It is a well documented fact in New Zealand and all over the world, that Artificial Intelligence and in particular Large Language Learning Models (LLMs) have been used for student plagiarism in schools, training institutes and universities. Not so well documented are the false notifications that result in innocent students being accused of cheating and plagiarism.
The common phenomenon of ‘bias that an AI output is more superior than a human’ is also common with teachers and examiners who believe the AI system outputs over the student. This bias is not only related to the education sector, but is widespread in many areas of society that uses AI such as Facial Recognition Technologies (FRT) with law enforcement agencies.
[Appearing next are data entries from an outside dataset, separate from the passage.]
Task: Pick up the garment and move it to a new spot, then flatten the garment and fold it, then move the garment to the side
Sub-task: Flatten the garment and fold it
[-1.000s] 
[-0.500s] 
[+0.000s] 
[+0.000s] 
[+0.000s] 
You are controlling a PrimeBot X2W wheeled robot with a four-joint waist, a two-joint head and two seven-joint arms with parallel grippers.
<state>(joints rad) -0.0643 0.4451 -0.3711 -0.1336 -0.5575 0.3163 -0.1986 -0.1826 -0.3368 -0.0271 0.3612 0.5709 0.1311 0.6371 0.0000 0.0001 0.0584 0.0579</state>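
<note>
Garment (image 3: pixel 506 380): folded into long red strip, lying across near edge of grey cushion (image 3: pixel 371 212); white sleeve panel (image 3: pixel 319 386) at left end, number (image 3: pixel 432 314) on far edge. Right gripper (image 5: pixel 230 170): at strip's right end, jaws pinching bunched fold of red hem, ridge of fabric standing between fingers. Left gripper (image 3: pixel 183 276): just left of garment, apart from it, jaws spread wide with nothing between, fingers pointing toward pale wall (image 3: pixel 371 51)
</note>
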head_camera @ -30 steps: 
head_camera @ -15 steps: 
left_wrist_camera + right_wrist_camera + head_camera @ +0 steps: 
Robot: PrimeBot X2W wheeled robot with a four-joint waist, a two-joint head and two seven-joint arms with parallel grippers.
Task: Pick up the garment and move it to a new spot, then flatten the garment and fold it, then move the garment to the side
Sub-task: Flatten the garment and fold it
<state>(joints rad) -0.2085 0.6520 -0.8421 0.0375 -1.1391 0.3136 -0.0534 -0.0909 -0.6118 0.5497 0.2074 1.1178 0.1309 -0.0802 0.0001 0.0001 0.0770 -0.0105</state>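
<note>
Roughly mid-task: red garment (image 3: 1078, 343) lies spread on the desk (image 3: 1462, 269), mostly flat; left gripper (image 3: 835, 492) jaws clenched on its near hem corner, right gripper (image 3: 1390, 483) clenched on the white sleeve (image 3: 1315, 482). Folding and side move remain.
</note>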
A recent study has found that AI can in fact avoid the common plagiarism checks. The study reports that a rigorous blind study in 100% of AI written submissions were injected into the examinations system in five undergraduate modules, across all years of study, for a BSc degree in Psychology at a reputable UK university. The study found that 94% of the AI submissions were undetected. The grades awarded to the AI submissions were on average half a grade higher than that achieved by real students. Across modules there was an 83.4% chance that the AI submissions on a module would outperform a random selection of the same number of real student submissions.
Other research has also shown what many of us have noticed, AI detection tools can exhibit bias against non-native English writers, classifying them more frequently as AI compared to native English writers. This is a significant issue in New Zealand that must be mitigated.
The historical issues of the education system failing Māori, the increasing numbers of Māori students who learn English as a second language and the high numbers of immigrant students and their families who have English as a second language or who have a different cultural background are all likely to be impacted.
For mātauranga Māori (Māori knowledge), I have been experimenting with LLMs and Māori knowledge content as a student, teacher, examiner and tester for the past several years and have shared some examples in the past.
My experience is that no matter which LLM I use for textual or graphical outputs, none are good at current or historical mātauranga Māori, Māori current affairs and that Māori names for people, groups and place names confuse the LLMs. This is likely due to a lack of Māori knowledge training data for a cross range of the LLMs.
A recent example was a professional contract with a company. After spending some time discussing how to summarise Professor Hirini Mead’s Tikanga test, it was suggested that Claude could be useful as it had a long and accurate history of summarising complex business documents into succinct notes that were then checked with a human expert on the topic.
In this case, Claude hallucinated some details about Professor Mead by stating he was a Pākehā lawyer, born in the 18th century and was the son of a New Zealand judge. Claude also stated that the Tikanga test was a legal framework that was adapted by referencing New Zealand legislation. Here the words law and lore were confused by the LLM who then cross checked names against online data and made the hallucination or incorrect outputs.
Even when Māori knowledge holders create and modify a commercial LLM, there can be issues. This was highlighted with a recently announced Māori knowledge and Waitangi Tribunal LLM. The results were shockingly incorrect. The GPT confused Sir Tipene O’Regan with Professor Rawinia Higgins who are both profiled on a page in a pdf that the LLM acknowledged as a source. Anyone with a minimal amount of knowledge of Māori society will know that these two leaders have different tribal affiliations and that there is a reasonable age difference between the two leaders, not to mention two different careers.
However, the Māori knowledge and Waitangi Tribunal LLM does show the potential to use publicly sourced and available New Zealand government digital data, and it also shows a lack of AI and Data governance in the AI life cycle.
With proper governance models in place, these LLMs could be beneficial to many Māori and Māori organisations as we don’t really know what Māori data the government have about Māori. This in turn highlights the need for data repatriation back to New Zealand of New Zealand government data that is largely hosted offshore. The risks of not repatriating is that our country data could be consumed as training data in LLMs that are both hosted overseas and owned by other country companies. Thus making any attempt at repatriation very difficult.
As an academic and expert with Māori knowledge in a number of areas, I am often contacted by examiners, teachers and upset students who have been falsely accused of using an AI to write assignments about Māori knowledge. My advise to teachers and examiners who think they have a student using a LLMs to create Māori knowledge writings and tests that require a mixture of Māori language, Māori knowledge such as concepts and practices, it is important to have an independent subject matter human being check the writings and to be able to conduct a real time in person interview.